Dan zou ik me toch maar een beetje bekend maken met lampen. En niemand had het over een trafo (bovendien zijn de meeste consumentenvoedingen voor laagvoltage halogeenlampen schakelende voedingen en dat werkt al helemaal niet op een dimmer).

Over fittingen werd niet gesproken en kan niet afgeleid worden uit de foto's. nls zei overduidelijk dat hij geen fittingen had, maar de kabels rechtstreeks op de lampen soldeerde (wordt nog leuk zodra de eerste lamp overlijdt, kun je weer opnieuw prutsen met een soldeerbout). En dat alles om (waarschijnlijk) 10 euro aan fittingen uit te sparen?

----------


## keenoncoolstuff

> Zo te zien zitten ze gewoon via armaturen in het hout. En als hout krimpt kunnen ze er nooit uitvallen.



Nog een keer dan. Ik citeer even de bouwer van dit kunstwerk:





> *Paar net groot genoege gaatjes geboort
> *lampen er klem in duwen (geen lijn, want nu kun je makkelijk lamp vervangen)



En als hout KRIMPT wordt het gat GROTER en flikkeren de lampjes er dus uit.
Als hout UITZET wordt het gat KLEINER en worden de lampjes juist vastgeklemd.

Groet, Rob.

----------


## MusicXtra

Zitten we hier op een forum voor pro's nu het werk van een hobbyist te beoordelen? :EEK!:

----------


## @lex

> Nog een keer dan.
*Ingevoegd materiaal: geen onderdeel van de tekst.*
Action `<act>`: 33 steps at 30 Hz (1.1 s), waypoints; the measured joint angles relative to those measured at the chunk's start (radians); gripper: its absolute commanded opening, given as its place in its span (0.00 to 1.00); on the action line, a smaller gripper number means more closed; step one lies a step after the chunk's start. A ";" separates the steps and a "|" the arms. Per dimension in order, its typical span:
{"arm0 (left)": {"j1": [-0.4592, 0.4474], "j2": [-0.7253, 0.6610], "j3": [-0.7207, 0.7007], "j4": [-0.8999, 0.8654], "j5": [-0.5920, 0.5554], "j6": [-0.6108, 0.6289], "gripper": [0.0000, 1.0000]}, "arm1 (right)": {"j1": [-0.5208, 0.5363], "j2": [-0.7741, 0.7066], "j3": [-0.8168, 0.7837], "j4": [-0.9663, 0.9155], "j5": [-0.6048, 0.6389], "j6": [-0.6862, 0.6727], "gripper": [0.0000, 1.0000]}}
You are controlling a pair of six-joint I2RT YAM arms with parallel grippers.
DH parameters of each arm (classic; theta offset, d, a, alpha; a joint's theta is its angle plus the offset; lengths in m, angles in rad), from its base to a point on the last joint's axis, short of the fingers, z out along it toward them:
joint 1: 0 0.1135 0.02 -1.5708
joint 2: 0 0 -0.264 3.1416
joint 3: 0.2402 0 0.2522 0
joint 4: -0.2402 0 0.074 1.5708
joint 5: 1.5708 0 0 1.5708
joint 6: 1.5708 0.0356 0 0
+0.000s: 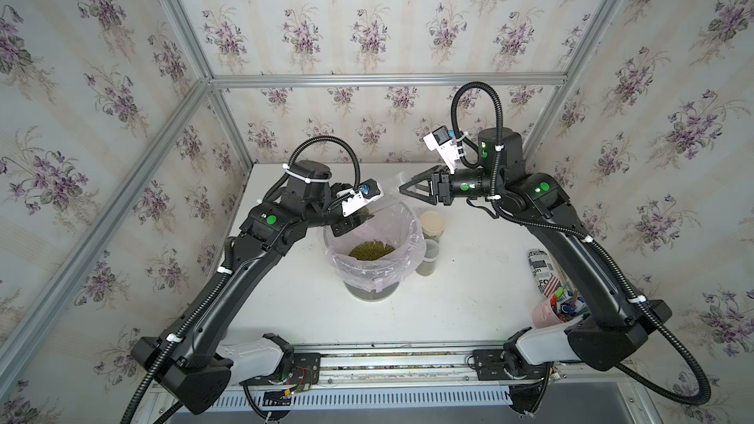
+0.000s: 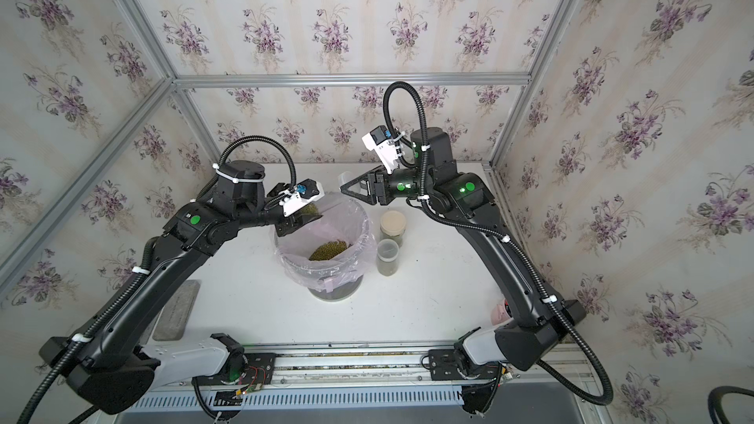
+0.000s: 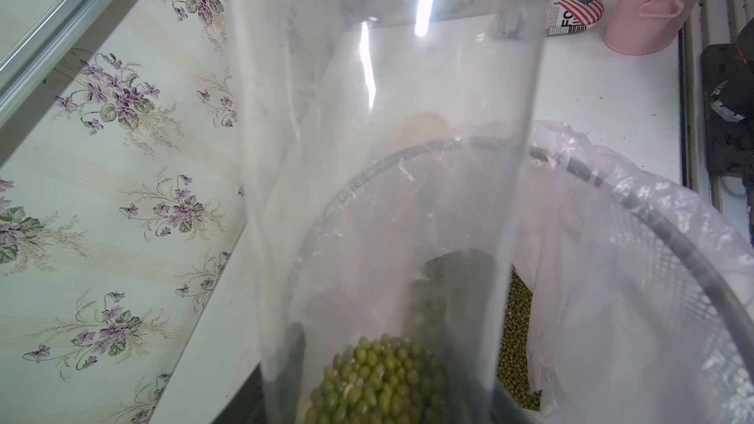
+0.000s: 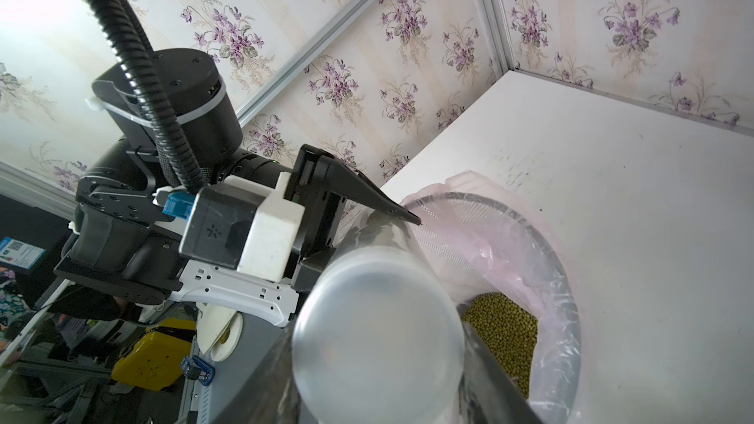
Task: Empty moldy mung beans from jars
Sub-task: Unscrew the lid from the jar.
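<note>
1. My left gripper (image 1: pixel 357 222) is clamped around the body of the clear jar (image 3: pixel 387 197). The jar slants up from just above the wire-mesh bin (image 4: pixel 444 218) toward my right gripper (image 1: pixel 404 188).
2. My right jaws look closed on the jar's raised end, a round whitish lid (image 4: pixel 377 344). In the right wrist view one finger lies against its edge, while the opposite one is too blurred to judge.
3. The mung beans (image 3: pixel 379 377) in this jar sit piled at the low end beside my left jaws and are not spilling. So I judge that the lid is on and that taking it off is the step in hand.
4. To do it well, I would hold the left grip firm and motionless and turn the lid about the jar's own axis, not lever it sideways. The clear wall looks slick and could twist in my left jaws.
5. I would hold the mouth higher than the base until the lid is free, so that nothing runs out early.
6. Then I would carry the lid aside, clear of the pink bag liner (image 1: pixel 412 246). Only after that would I tip the mouth over the bin's middle, where a heap (image 1: pixel 371 250) of the same beans already lies.
7. Two more jars, a tan-lidded jar (image 1: pixel 431 224) and a smaller jar (image 1: pixel 430 256), stand just beside the bin on my right arm's side. That arm should pass above them.
</note>
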 measured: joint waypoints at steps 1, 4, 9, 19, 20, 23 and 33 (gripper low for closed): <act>0.000 0.000 0.000 0.000 0.000 -0.001 0.41 | -0.001 0.002 0.000 0.008 -0.010 -0.020 0.48; 0.000 -0.002 0.000 -0.001 -0.002 -0.002 0.41 | -0.013 0.006 -0.004 0.017 -0.039 -0.083 0.48; -0.001 -0.001 0.000 0.002 0.009 0.001 0.41 | -0.040 -0.001 -0.020 0.016 -0.095 -0.193 0.49; -0.005 -0.001 -0.001 0.002 0.034 0.002 0.40 | -0.081 -0.023 -0.047 0.008 -0.159 -0.341 0.51; -0.005 -0.001 -0.001 0.002 0.034 0.001 0.40 | -0.085 -0.023 -0.047 0.008 -0.166 -0.351 0.51; -0.004 -0.002 -0.005 0.001 0.029 0.000 0.40 | -0.102 -0.023 -0.053 0.007 -0.183 -0.367 0.51; -0.003 -0.003 -0.010 0.005 0.027 0.000 0.40 | -0.143 -0.024 -0.048 0.024 -0.198 -0.351 0.50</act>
Ik citeer even de bouwer van dit kunstwerk:
> 
> 
> 
> En als hout KRIMPT wordt het gat GROTER en flikkeren de lampjes er dus uit.
> Als hout UITZET wordt het gat KLEINER en worden de lampjes juist vastgeklemd.
> 
> Groet, Rob.



Eh, nee het is de andere kant op:

Als een materiaal krimpt, wordt een gat kleiner
Als een materiaal uitzet wordt een gat dus groter!

Anders zou het bij theoretisch oneindige krimp zo zijn dat het gat groter wordt dan het materiaal en dus het materiaal in het gat verdwijnt...
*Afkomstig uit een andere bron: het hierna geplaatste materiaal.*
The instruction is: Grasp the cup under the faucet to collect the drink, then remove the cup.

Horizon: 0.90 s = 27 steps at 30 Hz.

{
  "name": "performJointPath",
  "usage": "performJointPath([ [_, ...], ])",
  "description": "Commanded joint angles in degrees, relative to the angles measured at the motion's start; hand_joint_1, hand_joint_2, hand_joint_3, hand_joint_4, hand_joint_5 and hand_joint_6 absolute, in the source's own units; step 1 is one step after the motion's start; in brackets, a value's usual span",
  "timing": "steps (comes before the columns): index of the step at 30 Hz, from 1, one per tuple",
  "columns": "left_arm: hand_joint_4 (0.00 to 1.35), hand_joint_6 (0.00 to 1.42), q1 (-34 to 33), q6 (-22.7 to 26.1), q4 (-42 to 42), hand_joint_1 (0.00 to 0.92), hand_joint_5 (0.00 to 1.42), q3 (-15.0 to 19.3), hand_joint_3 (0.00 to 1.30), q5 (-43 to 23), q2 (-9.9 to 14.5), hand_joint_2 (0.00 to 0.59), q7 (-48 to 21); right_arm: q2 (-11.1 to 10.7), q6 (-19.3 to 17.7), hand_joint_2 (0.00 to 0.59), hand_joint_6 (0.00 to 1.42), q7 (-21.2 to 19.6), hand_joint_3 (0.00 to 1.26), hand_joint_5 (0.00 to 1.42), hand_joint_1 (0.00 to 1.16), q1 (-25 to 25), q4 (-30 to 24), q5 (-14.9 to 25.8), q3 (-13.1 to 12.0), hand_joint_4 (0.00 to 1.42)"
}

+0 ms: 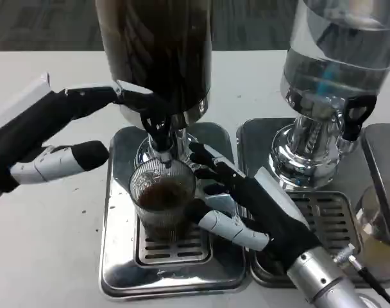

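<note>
Clear-liquid dispenser (333,70) on a steel drip tray (323,212), white table (47,256)

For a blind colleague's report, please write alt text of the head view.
The right hand holds a ribbed glass cup of dark drink on the drip tray under the faucet of a dark dispenser. The left hand reaches to the faucet lever. To the right stands a clear dispenser.
</note>
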Motion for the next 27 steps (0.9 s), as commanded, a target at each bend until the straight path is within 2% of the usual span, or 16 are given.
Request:
performJointPath([
  [1,0.28,0.21,1.75,-0.30,-0.32,0.000,0.26,1.82,0.37,2.20,1.48,0.065,2.32,0.09,-0.54,0.008,0.25,0.63,0.08,0.16,0.12,-0.67,-0.84,0.75,-0.36,0.10],
  [17,0.24,0.18,5.82,0.35,-0.66,0.000,0.24,4.29,0.36,4.12,2.27,0.066,6.45,-0.28,-0.14,0.021,0.23,2.12,0.08,0.16,0.16,-0.42,-1.80,1.24,-0.92,0.10],
  [23,0.24,0.18,7.19,0.05,-0.76,0.000,0.23,4.74,0.36,4.74,2.40,0.064,7.39,-0.48,0.01,0.020,0.23,1.85,0.08,0.16,0.17,-0.66,-1.38,0.33,-0.98,0.10],
  [27,0.24,0.18,7.76,-0.35,-0.03,0.000,0.23,5.01,0.35,4.96,2.67,0.065,7.76,-0.71,0.18,0.025,0.23,1.74,0.08,0.15,0.22,-1.15,-0.89,-1.00,-0.59,0.10],
])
En dat voldoet alleen aan E=MC^2 als daarmee enorm veel energie vrijkomt... Echt heeeeeeel veel!

@lex

----------


## Carl

En dan was er ook nog iets met licht dat niet meer kan ontsnappen uit bepaalde gaten enzo....

----------


## Carl

Als nou die lampies in dat plankie lang genoeg branden, worden die gaten waar ze inzitten zwart, klinkt mij erg gevaarlijk in de oortjes. Als dat nou maar geen "big bang" gaat veroorzaken.....

----------


## DJ Antoon

> Eh, nee het is de andere kant op:
> 
> Als een materiaal krimpt, wordt een gat kleiner
> Als een materiaal uitzet wordt een gat dus groter!



Ik weet het nog zo net niet met dat gat. ALS het gehele hout even warm word dan ben ik het met je eens. Maar wat als het nu plaatselijk rondom het gat (door de warmte) krimpt en de rest erom heen niet zoveel... Dan zou het gat dus groter kunnen worden??

Zijn hier nog wat mythbusters?

----------


## DJ nn

Bij warmte gaan de elektronen meer trillen rond de kern van het atoom, dus het atoom wordt groter. (neemt meer plek in)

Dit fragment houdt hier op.